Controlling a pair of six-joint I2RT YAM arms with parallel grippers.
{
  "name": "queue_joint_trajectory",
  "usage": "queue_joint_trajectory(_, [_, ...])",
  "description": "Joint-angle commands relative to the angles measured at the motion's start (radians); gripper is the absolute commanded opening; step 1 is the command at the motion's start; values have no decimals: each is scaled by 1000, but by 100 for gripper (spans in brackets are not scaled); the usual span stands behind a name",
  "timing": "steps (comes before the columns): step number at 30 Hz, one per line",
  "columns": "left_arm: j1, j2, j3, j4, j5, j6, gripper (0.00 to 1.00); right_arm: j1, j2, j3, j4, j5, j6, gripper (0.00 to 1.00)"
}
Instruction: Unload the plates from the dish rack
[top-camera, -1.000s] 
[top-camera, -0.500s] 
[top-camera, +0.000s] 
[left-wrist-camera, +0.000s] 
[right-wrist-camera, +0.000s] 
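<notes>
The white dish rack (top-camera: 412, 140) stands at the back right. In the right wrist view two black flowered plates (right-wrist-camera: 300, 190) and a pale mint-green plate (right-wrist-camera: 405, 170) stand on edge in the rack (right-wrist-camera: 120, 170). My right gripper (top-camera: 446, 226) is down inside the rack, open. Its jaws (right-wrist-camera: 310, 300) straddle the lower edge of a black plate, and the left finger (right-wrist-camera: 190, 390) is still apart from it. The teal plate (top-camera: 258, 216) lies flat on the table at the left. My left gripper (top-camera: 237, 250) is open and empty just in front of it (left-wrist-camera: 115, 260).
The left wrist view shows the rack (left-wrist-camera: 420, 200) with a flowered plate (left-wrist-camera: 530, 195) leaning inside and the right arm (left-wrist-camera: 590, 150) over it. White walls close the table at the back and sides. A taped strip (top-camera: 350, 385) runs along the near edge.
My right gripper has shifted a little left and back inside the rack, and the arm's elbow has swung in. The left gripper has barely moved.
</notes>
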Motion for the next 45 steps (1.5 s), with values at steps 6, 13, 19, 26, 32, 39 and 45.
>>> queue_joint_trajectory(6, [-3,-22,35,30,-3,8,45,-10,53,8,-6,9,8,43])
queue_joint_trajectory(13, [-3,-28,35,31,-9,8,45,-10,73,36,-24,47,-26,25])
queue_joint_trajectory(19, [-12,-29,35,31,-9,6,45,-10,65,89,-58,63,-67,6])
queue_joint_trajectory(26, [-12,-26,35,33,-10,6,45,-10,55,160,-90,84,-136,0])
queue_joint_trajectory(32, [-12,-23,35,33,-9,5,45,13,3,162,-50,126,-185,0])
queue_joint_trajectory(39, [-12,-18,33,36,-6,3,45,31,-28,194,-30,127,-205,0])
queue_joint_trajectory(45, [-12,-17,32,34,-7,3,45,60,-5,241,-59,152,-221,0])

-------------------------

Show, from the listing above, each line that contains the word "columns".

EXPECTED OUTPUT →
  "timing": "steps (comes before the columns): step number at 30 Hz, one per line",
  "columns": "left_arm: j1, j2, j3, j4, j5, j6, gripper (0.00 to 1.00); right_arm: j1, j2, j3, j4, j5, j6, gripper (0.00 to 1.00)"

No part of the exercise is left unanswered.